◆ WHAT THE TASK ASKS ◆
Give only the number of lines in the following entries where "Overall" appears.

═════ SUPPLIED MATERIAL ═════

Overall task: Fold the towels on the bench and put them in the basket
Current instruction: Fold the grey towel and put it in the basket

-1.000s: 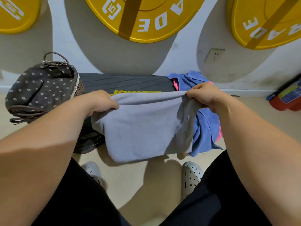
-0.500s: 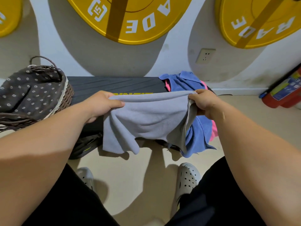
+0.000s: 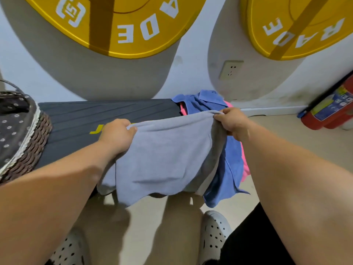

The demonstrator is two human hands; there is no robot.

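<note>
A woven basket (image 3: 28,150) with a dark dotted cloth lining sits at the left end of the black bench (image 3: 95,115), partly cut off by the frame edge; what lies inside it cannot be made out. Both arms reach forward over the bench. The left hand (image 3: 118,136) is curled, knuckles up, with thumb and fingers pinching the left top corner of a grey towel (image 3: 168,159). The right hand (image 3: 231,121) is held a little higher and farther away, its fingers bunched and clamped on the right top corner. The towel's top edge runs left to right between the two hands, rising slightly toward the right. The rest of the cloth hangs down over the bench's front edge, with the lower hem above the floor and a second layer showing behind it at the lower left. Just behind and to the right of it, a blue towel (image 3: 231,169) lies crumpled on the bench's right end and drapes over the front. A pink towel (image 3: 245,165) peeks out from under the blue one.
</note>
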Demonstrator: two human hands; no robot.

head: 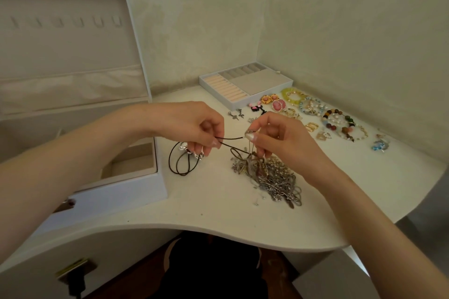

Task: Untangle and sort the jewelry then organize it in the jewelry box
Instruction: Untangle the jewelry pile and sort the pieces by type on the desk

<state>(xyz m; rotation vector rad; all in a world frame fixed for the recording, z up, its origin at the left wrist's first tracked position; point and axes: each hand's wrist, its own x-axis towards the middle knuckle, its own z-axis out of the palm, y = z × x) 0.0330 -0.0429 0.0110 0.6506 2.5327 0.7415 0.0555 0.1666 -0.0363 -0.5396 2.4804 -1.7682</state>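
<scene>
Centre of the frame: left hand (194, 126) with fingers curled, thumb and fingertips pinching a dark cord necklace (229, 138); cord pulled taut across the short gap toward the right hand (274, 138); right thumb and forefinger pressed together on the cord's far end beside a small silver piece, lower fingers curled down into the tangle; below the left hand, the rest of the cord hanging in loops onto the white table (218, 213), with a silver pendant (184, 148) just under the fingers.

Just below and right of centre: tangled pile of silver chains (274, 177) lying on the table, touching the right fingers, 1 cord loop running into its upper edge.

Left side of the frame: white jewelry box (145, 192) standing open, lid (68, 51) upright with a row of hooks and a fabric pocket, beige compartment visible inside.

Upper centre, against the wall corner: removable tray (218, 94) with peach ring rolls and grey sections.

Right of centre, laid apart on the table: pink earrings (278, 105), yellow-green bracelet (292, 96), large multicoloured bead bracelet (337, 121), blue piece (380, 145), small silver earrings (237, 114).
</scene>
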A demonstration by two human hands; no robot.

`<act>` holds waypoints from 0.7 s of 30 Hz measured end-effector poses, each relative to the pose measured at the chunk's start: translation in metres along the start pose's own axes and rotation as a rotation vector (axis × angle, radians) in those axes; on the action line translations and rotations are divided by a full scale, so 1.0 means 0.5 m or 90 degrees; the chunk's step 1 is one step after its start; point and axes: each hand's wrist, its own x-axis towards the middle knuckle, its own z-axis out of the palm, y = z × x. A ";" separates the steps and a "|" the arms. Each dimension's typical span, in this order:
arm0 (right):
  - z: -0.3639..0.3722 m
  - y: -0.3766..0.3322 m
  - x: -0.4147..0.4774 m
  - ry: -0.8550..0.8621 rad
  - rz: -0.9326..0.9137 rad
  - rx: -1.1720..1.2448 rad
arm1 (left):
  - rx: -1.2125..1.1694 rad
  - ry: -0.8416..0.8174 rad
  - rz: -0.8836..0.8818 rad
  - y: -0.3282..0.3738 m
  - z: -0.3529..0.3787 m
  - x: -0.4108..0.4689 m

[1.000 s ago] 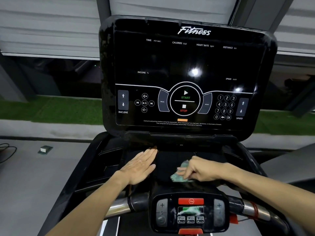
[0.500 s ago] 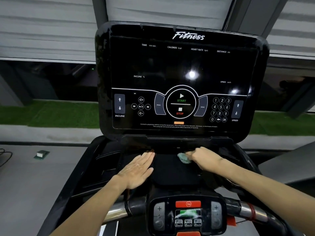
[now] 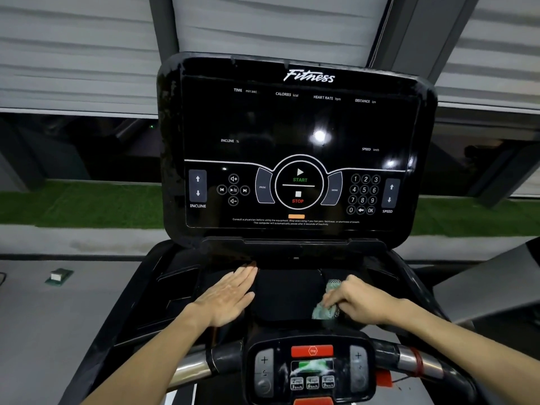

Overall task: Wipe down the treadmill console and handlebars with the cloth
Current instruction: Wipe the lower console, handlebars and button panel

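The black treadmill console [image 3: 295, 147] stands upright ahead of me, its dark screen showing START and STOP buttons. Below it lies a flat black tray shelf [image 3: 286, 293]. My left hand [image 3: 228, 296] rests flat on the shelf's left part, fingers straight and together. My right hand [image 3: 359, 302] grips a crumpled pale green cloth [image 3: 325, 305] and presses it onto the shelf's right part. Only part of the cloth shows beside my fingers. The handlebar [image 3: 198, 369] runs across the bottom, metal with black grips.
A small control pod [image 3: 312, 372] with a red stop button and speed keys sits in the middle of the handlebar, close below my hands. Side pockets [image 3: 175, 287] flank the shelf. A small green and white object [image 3: 60, 276] lies on the grey floor at left.
My right hand has drawn the cloth back from the shelf's far edge toward me and a little to the right. My left hand stays flat in the same place.
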 end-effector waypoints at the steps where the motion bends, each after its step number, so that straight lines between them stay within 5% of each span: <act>1: -0.006 -0.005 0.001 0.031 0.030 0.040 | 0.003 -0.006 0.005 0.001 -0.001 0.000; 6: -0.050 -0.044 -0.017 0.225 0.163 0.544 | -0.097 0.041 0.049 0.037 -0.017 -0.004; 10: -0.090 -0.064 -0.027 0.292 0.210 0.845 | -0.347 0.205 0.068 0.134 -0.087 0.017; 14: -0.127 -0.082 -0.044 0.305 0.192 0.962 | -0.588 0.269 0.074 0.248 -0.178 0.043; 21: -0.130 -0.058 -0.101 0.287 0.074 1.068 | -0.622 0.270 0.042 0.330 -0.189 0.090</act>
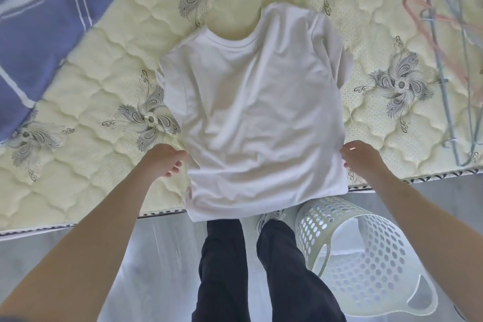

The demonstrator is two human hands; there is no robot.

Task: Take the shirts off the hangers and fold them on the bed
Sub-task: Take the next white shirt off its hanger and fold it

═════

◆ REPLY ◆
2